[TASK ITEM] If a record holds a picture, please leave the picture out and copy the rest of the record exactly.

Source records
____

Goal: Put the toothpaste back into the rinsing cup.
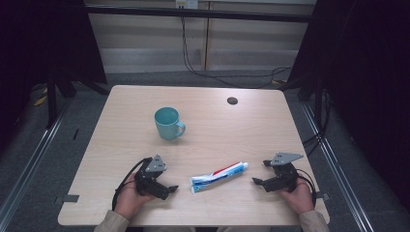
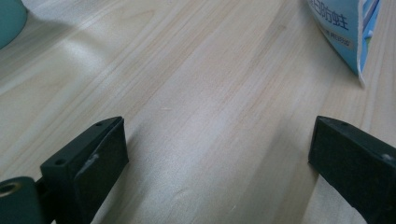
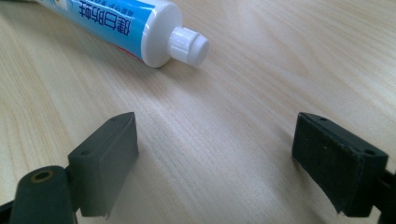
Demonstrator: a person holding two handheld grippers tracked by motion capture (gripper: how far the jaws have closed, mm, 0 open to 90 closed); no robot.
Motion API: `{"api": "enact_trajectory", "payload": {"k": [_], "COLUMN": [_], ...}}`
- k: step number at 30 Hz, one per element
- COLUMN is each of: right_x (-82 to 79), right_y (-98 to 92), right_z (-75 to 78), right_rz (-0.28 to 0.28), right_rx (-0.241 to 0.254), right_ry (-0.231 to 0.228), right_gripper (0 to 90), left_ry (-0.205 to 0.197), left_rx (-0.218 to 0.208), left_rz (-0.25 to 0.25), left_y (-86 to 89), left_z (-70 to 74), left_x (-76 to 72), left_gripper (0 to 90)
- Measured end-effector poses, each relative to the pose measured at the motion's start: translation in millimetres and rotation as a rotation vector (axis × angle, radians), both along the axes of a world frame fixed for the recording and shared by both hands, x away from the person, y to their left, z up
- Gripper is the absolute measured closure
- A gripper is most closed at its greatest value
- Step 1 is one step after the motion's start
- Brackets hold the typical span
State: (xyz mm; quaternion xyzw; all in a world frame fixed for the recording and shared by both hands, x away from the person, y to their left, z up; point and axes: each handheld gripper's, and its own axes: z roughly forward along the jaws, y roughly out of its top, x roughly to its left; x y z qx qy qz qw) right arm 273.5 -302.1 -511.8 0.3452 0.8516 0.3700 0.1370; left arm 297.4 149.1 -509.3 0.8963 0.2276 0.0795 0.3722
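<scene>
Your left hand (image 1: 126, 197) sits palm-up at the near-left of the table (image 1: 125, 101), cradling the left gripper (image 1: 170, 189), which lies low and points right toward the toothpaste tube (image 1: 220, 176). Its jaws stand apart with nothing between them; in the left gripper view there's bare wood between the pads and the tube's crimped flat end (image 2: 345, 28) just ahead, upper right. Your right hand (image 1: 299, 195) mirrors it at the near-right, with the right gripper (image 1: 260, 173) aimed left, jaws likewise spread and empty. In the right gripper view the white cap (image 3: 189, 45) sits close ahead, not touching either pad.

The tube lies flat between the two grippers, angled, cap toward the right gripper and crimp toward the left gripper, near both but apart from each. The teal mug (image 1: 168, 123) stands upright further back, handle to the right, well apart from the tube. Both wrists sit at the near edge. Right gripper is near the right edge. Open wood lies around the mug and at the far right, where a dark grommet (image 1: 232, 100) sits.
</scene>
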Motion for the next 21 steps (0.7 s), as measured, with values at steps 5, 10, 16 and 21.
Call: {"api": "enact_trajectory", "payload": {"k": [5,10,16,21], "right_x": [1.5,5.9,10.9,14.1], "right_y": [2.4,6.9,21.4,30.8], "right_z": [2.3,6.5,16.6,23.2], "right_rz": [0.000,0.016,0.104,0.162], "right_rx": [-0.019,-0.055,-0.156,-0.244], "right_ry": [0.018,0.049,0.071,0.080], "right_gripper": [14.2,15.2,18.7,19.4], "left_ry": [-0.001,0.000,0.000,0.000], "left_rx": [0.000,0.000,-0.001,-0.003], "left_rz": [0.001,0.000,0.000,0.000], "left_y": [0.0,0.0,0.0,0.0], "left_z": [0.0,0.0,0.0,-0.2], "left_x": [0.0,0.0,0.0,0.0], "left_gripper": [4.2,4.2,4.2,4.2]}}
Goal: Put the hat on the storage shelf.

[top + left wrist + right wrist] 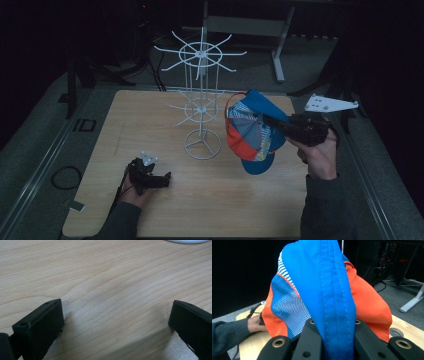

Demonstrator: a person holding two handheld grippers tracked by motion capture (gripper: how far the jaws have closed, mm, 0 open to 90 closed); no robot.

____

[RESPONSE TO THE EXERCISE]
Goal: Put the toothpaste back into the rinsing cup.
Demonstrator: a person holding two handheld grippers tracked by motion capture (gripper: how far the jaws have closed, mm, 0 open to 90 closed); no robot.
Motion API: `{"api": "enact_trajectory", "payload": {"k": [_], "COLUMN": [_], ...}}`
- k: step number at 30 Hz, one per element
- COLUMN is each of: right_x (-82 to 79), right_y (-98 to 92), right_z (-75 to 78), right_rz (-0.28 to 0.28), right_rx (-0.241 to 0.254), right_ry (-0.231 to 0.228), right_gripper (0 to 90), left_ry (-0.205 to 0.197), left_rx (-0.218 to 0.208), left_rz (-0.25 to 0.25), left_y (-86 to 89), left_z (-70 to 74), left_x (-76 to 72), left_gripper (0 to 90)
- Measured end-effector poses, each relative to the pose measured at the motion's start: translation in millimetres and rotation as a rotation vector (axis × angle, radians), both along the axes of a world frame fixed for the recording and shared by both hands, x away from the person, y to their left, z up
- Gripper is the absolute measured closure
- A gripper is most closed at its greatest value
- Step 1 is one step after the motion's start
- Brackets hold the typical span
State: (xyz mm; quaternion xyzw; all in a world frame fixed for the recording and shared by both hands, x away from the person, y to their left, z up; point and axes: each handheld gripper's, and its own axes: z roughly forward along the jaws, y roughly out of its top, x roughly to its left; x y z qx qy qz qw) right arm 273.5 -302.1 -511.8 0.3452 0.8516 0.3700 0.1370; left arm 297.4 149.1 -509.3 0.8963 0.2276 0.0795 0.3722
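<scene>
Your left hand (image 1: 126, 197) sits palm-up at the near-left of the table (image 1: 125, 101), cradling the left gripper (image 1: 170, 189), which lies low and points right toward the toothpaste tube (image 1: 220, 176). Its jaws stand apart with nothing between them; in the left gripper view there's bare wood between the pads and the tube's crimped flat end (image 2: 345, 28) just ahead, upper right. Your right hand (image 1: 299, 195) mirrors it at the near-right, with the right gripper (image 1: 260, 173) aimed left, jaws likewise spread and empty. In the right gripper view the white cap (image 3: 189, 45) sits close ahead, not touching either pad.

The tube lies flat between the two grippers, angled, cap toward the right gripper and crimp toward the left gripper, near both but apart from each. The teal mug (image 1: 168, 123) stands upright further back, handle to the right, well apart from the tube. Both wrists sit at the near edge. Right gripper is near the right edge. Open wood lies around the mug and at the far right, where a dark grommet (image 1: 232, 100) sits.
</scene>
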Motion for the next 21 steps (0.7 s), as measured, with values at steps 5, 10, 16 and 21.
Call: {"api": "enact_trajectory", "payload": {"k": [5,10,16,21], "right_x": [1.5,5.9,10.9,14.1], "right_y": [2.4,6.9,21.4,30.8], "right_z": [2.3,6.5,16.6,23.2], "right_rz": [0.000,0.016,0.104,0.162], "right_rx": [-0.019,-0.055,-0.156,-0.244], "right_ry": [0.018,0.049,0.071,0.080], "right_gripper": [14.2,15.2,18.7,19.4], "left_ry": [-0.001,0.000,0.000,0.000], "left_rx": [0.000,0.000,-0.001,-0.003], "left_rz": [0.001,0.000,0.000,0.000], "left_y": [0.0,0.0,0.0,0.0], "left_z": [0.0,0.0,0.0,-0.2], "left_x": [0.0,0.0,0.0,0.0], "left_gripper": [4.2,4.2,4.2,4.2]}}
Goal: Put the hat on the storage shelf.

[top + left wrist + right wrist] 

Demonstrator: a person holding two handheld grippers tracked by motion capture (gripper: how far the jaws have closed, mm, 0 open to 90 closed); no robot.

This exercise has now been completed.